CONCLUSIONS: Fetal safety depends at least on maternal doxorubicin pharmacokinetics.Because of drug interactions (i.e. drug metabolism and drug transport), care should always be taken to avoid maternal pharmacokinetic variability. The toxic effects were discrepant between the dizygotic twins, suggesting additional fetus-specific pharmacokinetic/pharmacodynamic factors in doxorubicin toxicity.

Background

While the simultaneous occurrence of cancer and pregnancy is a rare medical event, hematological malignancies such as Hodgkin lymphoma (HL) occur in about 1/6000 pregnancies, which represent 3% of all HL patients [1-7]. In France, the number of new HL cases was estimated to be around 2000 per year, with 45% of them affecting women [8]. Staging the disease helps to determine the appropriate treatment. To treat advanced stages (IIB, III and IV) during pregnancy, the ABVD regimen (doxorubicin, bleomycin, vinblastine and dacarbazine) is considered to be the best therapeutic choice, providing good overall survival and low toxicity for the fetus [9-12]. No consensus has been proposed to treat stage IA and IIA HL during pregnancy, but recommendation is to delay chemotherapy until delivery [11, 12]. Therapeutic decision also depends on gestational age and fetal development. The management of ABVD toxicity requires consideration of physiological changes in pregnancy which affects drug pharmacokinetics.

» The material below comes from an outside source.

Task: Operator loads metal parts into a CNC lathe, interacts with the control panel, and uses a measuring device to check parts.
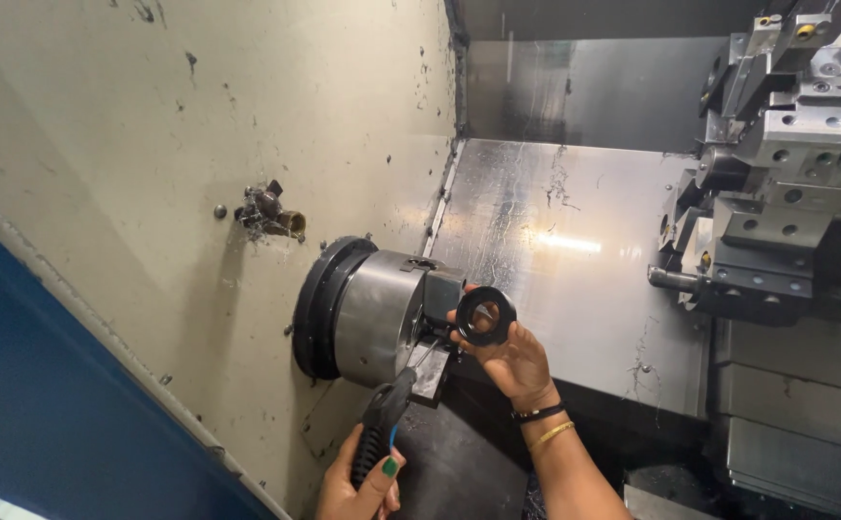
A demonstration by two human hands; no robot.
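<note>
One black metal ring (pixel 485 316) sits pinched between the thumb and fingertips of the right hand (pixel 512 358), held upright with its round bore facing the camera, right at the face of a lathe chuck (pixel 382 318). The ring is just beside a dark chuck jaw at the front of the chuck; whether it touches the jaw cannot be told. The right wrist wears a black band (pixel 536 414) and a gold bangle (pixel 551 434).

Below and to the left, the left hand (pixel 358 486) is clenched around the black grip of an air blow gun (pixel 382 424), its green-painted thumbnail resting on the handle. The gun's thin nozzle points up toward the lower part of the chuck, close under the ring.

Behind the steel chuck lies a darker backing plate, set against a cream, speckled machine wall (pixel 151 144). A small brass coolant fitting (pixel 271 214) juts from that wall above the chuck. A shiny slanted steel guard (pixel 555 250) stretches behind the hands, and a grey tool turret (pixel 787 183) with bolted blocks stands well apart on the right. A blue panel (pixel 45 404) fills the lower left corner.
</note>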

However, based on the limited clinical data about adaptation of chemotherapy during pregnancy, the standard ABVD protocol remains the current treatment for HL in pregnancy in North America and Europe [13, 14]. Small case series and retrospective studies in pregnancies treated for HL reported that doxorubicin was safe for the fetal heart when administered during the second and third trimester [9, 12, 15–17]. But they reported that doxorubicin in pregnancy could reduce the thickness of the left ventricular wall without causing heart defects or functional disorders [15].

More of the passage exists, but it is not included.